Arcadius parve illuminarsi in volto.
- E se riuscissimo a controllarla? Adattarla ad altri organismi, utilizzarne le proteine e gli enzimi in altri corpi? Immagina, malattie come tumori, deformazioni, e anche le mutilazioni potrebbero essere guarite in un attimo, basterebbe soltanto adattare quei geni al corpo umano. Anche ferite mortali, se curate in tempo, potrebbero forse essere curate.
- Coma… - sussurrò Sabrina.
- Già… Anche quello. Potrei curare Prim. Se solo riuscissi a trovare il modo di adattarlo al corpo umano.
I due restarono in silenzio per molto tempo. Ognuno immerso nei propri pensieri.
Fu Sabrina a spezzare quel senso di inquietudine che aleggiava intorno a loro.
- Sarà solo questo, vero?
Arcadius si girò verso di lei e notò che stava piangendo.
- Studieremo quel fiore, troveremo il modo di utilizzarlo come cura, e salveremo Prim. Ma dovrà restare solo questo, una cura. Se funzionerà, saremo io e te a continuare a studiarla, solo e unicamente per aiutare il mondo, non per distruggerlo.
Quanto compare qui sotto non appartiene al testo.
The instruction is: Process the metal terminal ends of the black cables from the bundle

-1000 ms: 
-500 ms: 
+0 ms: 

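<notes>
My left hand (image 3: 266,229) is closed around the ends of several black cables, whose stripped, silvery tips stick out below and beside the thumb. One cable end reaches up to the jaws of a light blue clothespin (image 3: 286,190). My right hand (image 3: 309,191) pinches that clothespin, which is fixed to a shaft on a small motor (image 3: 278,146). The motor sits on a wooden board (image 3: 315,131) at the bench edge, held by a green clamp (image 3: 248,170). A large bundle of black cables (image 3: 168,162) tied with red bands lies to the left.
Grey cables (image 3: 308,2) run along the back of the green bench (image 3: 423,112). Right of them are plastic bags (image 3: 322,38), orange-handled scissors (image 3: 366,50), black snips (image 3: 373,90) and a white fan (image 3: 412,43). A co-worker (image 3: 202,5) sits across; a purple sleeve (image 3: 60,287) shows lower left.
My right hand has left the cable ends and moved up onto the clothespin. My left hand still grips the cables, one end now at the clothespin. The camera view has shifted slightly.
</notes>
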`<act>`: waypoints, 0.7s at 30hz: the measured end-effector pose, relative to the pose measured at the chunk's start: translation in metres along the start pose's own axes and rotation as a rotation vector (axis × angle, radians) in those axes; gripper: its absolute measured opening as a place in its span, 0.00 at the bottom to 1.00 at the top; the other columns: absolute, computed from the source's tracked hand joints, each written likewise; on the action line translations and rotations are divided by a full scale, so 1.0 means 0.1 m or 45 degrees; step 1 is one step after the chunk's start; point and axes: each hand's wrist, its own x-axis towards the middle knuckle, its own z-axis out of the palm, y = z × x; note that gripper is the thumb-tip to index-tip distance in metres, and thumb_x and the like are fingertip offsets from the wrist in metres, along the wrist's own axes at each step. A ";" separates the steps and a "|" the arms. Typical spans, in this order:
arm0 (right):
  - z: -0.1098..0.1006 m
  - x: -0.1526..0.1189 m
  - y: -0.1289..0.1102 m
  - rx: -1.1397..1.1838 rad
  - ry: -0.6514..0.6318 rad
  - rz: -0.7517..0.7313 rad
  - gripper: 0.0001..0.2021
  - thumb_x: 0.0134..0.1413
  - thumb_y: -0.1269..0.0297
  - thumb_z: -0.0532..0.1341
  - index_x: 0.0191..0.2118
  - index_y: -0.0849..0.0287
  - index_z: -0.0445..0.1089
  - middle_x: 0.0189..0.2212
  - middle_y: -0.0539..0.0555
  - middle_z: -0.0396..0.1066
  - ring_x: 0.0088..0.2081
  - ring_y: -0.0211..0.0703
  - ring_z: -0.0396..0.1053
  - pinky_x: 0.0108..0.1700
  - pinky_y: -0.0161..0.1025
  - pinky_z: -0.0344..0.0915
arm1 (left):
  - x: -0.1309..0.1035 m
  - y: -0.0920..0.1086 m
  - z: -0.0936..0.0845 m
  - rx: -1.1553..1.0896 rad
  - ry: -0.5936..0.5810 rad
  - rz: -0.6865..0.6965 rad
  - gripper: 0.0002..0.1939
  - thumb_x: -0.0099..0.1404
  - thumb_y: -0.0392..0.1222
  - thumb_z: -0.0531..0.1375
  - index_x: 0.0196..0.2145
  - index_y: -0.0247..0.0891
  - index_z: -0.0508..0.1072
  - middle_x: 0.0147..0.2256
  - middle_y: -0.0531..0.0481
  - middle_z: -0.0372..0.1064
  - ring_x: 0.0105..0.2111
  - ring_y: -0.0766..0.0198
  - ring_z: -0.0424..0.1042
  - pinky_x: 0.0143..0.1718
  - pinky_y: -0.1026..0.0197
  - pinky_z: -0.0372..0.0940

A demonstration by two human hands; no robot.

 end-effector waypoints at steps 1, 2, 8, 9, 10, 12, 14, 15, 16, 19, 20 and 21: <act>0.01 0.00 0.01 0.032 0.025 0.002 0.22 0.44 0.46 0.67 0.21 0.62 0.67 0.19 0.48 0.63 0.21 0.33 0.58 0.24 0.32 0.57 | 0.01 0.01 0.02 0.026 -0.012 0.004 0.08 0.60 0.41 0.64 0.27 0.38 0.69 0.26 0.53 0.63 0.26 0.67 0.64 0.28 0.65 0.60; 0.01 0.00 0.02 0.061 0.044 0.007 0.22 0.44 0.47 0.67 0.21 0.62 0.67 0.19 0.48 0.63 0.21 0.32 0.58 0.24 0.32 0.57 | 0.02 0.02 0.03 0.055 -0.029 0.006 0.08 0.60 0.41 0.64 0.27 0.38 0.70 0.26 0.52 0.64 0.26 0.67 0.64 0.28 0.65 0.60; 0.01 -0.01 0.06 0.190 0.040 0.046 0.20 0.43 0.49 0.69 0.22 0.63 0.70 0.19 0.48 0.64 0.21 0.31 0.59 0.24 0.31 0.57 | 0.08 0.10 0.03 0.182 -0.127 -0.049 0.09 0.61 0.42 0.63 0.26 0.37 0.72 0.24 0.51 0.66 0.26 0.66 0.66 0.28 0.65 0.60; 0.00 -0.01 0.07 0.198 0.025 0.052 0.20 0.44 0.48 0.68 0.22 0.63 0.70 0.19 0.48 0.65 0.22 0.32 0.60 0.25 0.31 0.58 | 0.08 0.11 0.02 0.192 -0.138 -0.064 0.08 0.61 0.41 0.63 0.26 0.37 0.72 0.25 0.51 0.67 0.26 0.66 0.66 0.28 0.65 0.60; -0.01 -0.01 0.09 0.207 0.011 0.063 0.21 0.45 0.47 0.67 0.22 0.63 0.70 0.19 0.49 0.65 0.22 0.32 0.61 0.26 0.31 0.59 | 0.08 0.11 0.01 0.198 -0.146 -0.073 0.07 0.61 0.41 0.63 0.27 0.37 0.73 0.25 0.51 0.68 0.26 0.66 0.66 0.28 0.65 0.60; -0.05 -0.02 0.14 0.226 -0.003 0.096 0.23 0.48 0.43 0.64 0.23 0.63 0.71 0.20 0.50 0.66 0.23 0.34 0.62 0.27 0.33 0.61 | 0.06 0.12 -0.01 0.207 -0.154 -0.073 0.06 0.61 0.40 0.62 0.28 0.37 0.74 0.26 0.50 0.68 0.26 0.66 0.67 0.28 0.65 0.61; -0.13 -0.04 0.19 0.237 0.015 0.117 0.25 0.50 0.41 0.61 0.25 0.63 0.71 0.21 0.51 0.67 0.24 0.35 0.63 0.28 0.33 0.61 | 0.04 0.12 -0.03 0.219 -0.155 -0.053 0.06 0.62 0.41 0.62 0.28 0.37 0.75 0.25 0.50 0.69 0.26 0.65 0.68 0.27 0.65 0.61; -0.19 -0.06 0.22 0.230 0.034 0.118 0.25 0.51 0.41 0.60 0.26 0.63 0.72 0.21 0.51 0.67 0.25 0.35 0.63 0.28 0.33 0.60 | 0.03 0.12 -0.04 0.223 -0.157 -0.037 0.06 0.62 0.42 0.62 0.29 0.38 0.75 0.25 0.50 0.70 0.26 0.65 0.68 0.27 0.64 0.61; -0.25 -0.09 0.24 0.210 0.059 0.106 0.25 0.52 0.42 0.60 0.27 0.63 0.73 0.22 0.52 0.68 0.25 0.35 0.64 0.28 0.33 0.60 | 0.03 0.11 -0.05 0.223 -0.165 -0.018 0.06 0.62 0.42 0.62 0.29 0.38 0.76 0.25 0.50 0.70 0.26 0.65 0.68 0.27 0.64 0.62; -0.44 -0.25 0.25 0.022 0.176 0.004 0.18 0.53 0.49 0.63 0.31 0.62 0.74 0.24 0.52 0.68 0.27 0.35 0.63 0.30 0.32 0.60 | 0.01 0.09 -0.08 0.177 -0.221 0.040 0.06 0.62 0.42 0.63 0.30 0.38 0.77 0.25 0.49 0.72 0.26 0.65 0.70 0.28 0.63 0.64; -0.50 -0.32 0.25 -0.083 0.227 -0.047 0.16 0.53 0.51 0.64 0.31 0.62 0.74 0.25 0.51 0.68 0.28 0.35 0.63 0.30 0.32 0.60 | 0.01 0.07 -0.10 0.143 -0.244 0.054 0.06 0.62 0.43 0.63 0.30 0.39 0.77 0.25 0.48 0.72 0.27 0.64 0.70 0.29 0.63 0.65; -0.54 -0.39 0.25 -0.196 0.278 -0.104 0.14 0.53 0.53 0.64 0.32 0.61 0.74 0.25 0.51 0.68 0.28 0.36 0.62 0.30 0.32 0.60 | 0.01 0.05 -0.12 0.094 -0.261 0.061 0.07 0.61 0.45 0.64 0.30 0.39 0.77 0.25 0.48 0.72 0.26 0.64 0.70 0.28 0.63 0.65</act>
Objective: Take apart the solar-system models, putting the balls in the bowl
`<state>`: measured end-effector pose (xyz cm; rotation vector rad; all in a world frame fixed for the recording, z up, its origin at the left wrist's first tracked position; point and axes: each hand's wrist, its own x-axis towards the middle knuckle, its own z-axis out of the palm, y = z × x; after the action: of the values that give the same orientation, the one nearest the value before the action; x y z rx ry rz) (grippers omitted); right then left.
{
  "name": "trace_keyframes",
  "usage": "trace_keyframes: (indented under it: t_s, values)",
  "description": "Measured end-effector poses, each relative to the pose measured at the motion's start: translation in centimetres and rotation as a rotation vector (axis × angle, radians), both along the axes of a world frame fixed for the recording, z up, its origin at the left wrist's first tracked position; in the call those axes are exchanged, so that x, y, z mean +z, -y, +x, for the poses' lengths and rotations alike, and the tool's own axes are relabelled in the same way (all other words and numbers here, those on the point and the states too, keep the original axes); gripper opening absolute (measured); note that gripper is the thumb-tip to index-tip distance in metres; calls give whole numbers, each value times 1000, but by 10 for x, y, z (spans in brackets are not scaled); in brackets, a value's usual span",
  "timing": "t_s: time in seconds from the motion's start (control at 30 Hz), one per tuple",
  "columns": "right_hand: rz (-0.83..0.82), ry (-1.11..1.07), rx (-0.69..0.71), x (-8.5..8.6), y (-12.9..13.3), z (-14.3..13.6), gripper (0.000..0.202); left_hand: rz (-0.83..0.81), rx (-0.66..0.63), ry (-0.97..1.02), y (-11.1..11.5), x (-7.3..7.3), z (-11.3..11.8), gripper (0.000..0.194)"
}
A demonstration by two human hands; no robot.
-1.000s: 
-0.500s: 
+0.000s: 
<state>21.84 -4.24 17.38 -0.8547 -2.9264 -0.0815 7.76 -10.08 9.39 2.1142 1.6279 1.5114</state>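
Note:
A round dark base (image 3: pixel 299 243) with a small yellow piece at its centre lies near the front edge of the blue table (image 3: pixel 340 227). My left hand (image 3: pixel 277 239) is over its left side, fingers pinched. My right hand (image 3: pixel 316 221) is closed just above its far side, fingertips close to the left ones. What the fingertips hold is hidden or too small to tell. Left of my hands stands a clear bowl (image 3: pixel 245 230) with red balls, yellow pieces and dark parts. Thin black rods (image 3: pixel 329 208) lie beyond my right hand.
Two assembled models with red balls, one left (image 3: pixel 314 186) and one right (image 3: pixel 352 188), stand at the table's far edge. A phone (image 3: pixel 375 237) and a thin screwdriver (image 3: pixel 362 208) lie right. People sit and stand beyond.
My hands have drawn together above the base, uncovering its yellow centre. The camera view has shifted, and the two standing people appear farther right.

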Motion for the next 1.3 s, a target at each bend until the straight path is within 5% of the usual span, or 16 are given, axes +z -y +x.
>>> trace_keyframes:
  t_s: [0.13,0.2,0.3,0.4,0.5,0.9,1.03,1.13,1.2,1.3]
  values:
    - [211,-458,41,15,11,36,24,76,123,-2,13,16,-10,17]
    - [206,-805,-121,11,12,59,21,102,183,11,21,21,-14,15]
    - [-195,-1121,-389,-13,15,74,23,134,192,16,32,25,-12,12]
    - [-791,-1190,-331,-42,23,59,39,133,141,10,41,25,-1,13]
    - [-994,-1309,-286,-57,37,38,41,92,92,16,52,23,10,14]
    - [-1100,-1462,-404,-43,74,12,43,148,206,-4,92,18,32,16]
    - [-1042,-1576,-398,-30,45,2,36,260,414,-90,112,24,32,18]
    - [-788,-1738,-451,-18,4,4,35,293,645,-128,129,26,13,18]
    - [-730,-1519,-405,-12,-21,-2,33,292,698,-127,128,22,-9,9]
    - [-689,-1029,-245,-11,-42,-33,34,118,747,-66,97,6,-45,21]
La guardò fisso negli occhi.
- Certo.
- Dico sul serio. Se mai noterò che stai cercando di continuare gli studi sulle tossine sarò costretta a ucciderti.
- Non puoi. So che sei testarda, e se prima non ti offro quella cena non mi darai la possibilità di morire.
Le sue parole svolsero il loro dovere, facendo sorridere Sabrina.
- Sarà meglio per te che sia una cena coi fiocchi, allora.
Lei si fece avanti. In un attimo, i due si stavano baciando.

“La camera di rianimazione è completata, in questo momento siamo in ospedale, aspettando di poter portare via Prim. Lei sta bene, ha reagito meglio del previsto alle cure e il deterioramento del suo corpo è stato rallentato, ma non fermato. Sono sicuro che invece nell’Alveare riusciremo a stabilizzarla completamente, e infine a curarla. Il bacio con Sabrina è stato inaspettato, in un momento come questo. Ma senza il suo aiuto non sarei mai riuscito a raggiungere questi traguardi in così breve tempo. Credo proprio che non sia stato causato da qualche sintomo post traumatico. Forse ho finalmente ritrovato quello che avevo visto in Veronica.
Ora, però, è arrivato il momento di proseguire. Ti salverò, Prim”.

Il diario s’interrompeva qui, il resto delle pagine strappate. Sul retro della copertina, scritto col sangue, Bellocchio individuò una frase: “Il ghiaccio infine verrà spezzato e ridotto in granelli dalla forza delle radici”.
- So dove colpirà la prossima volta – annunciò Bellocchio.